In einer zweijährigen Pilotstudie mit Musiktherapeuten der Fachhochschule Frankfurt untersuchte Schall die
Auswirkungen von Musik auf Menschen mit fortgeschrittener Demenz, die im häuslichen Umfeld gepflegt wurden.
Die wöchentlichen, etwa 45-minütigen musiktherapeutischen Besuche wurden auf Videos festgehalten. Zur
Auswertung wendete die Arbeitsgruppe um Prof. Johannes Pantel in der Gerontopsychiatrie der Goethe-Universität
eine Methode an, die normalerweise zur Analyse von Börsenkursen oder meteorologischer Daten angewandt wird:
die Zeitreihenanalyse. Sie zerlegten jedes Video in 30 Sekunden lange Sequenzen, welche von geschulten Beobachtern
hinsichtlich der Kommunikationsfähigkeit, des Wohlbefindens sowie des emotionalen Ausdrucksverhaltens der
Erkrankten anhand spezifischer Skalen und bestimmter Kriterien eingeschätzt wurden. So konnten die Wissenschaftler
den zeitlichen Verlauf genau verfolgen und mit einer gewöhnlichen Alltagssituation vergleichen, die kurz vor
der Musiktherapie registriert wurde.
In Trend- und Interventionsanalysen, in denen die Daten aller einzelnen Verläufe zusammengefasst wurden, konnten
die Forscher nachweisen, dass sich non-verbale Kommunikationsfähigkeit, Wohlbefinden und emotionaler Ausdruck
der demenzkranken Menschen während einer Musiktherapie signifikant verbessern. „Menschen haben ein elementares
Bedürfnis, sich mitzuteilen. Wenn die Sprachfähigkeit nachlässt, gewinnen non-verbale Kommunikationsformen
zunehmend an Bedeutung und ermöglichen insbesondere auch die Äußerung von Emotionen“, erklärt
Schall. Nach Ablauf der Studie baten viele Angehörige um die Fortsetzung der Musiktherapie und finanzierten
diese sogar, sofern es ihnen möglich war, aus eigenen Mitteln.

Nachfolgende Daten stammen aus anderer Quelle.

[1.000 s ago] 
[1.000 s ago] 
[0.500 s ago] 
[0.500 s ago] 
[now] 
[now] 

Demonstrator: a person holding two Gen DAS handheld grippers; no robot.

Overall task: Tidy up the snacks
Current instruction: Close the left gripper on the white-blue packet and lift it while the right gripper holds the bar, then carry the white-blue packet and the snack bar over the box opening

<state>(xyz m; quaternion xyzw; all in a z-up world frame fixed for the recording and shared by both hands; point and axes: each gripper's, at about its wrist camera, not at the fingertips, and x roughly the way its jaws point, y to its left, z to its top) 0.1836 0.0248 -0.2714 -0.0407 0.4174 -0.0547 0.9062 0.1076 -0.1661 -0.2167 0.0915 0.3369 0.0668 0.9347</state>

In einem weiteren Projekt mit dem Frankfurter Städel-Museum wollen Prof. Johannes Pantel, Arthur Schall und
Dr. Valentina Tesky künftig auch die Potenziale von Kunst bei der Therapie Demenzkranker erforschen. Im Museum
of Modern Art in New York gibt es bereits Kunstführungen für Menschen mit Demenz und ihre Angehörigen.
„Wir möchten zusätzlich Atelier-Arbeiten anbieten, die es den Kranken ermöglichen sollen, sich kreativ
auszudrücken“, erläutert Pantel. Ebenso wie bei dem Musikprojekt sollen auch die pflegenden Angehörigen
im Atelier künstlerisch arbeiten, was sowohl zur Verbesserung der zwischenmenschlich kommunikativen Beziehung
zum demenzkranken Menschen als auch zu ihrer eigenen Entlastung beitragen soll.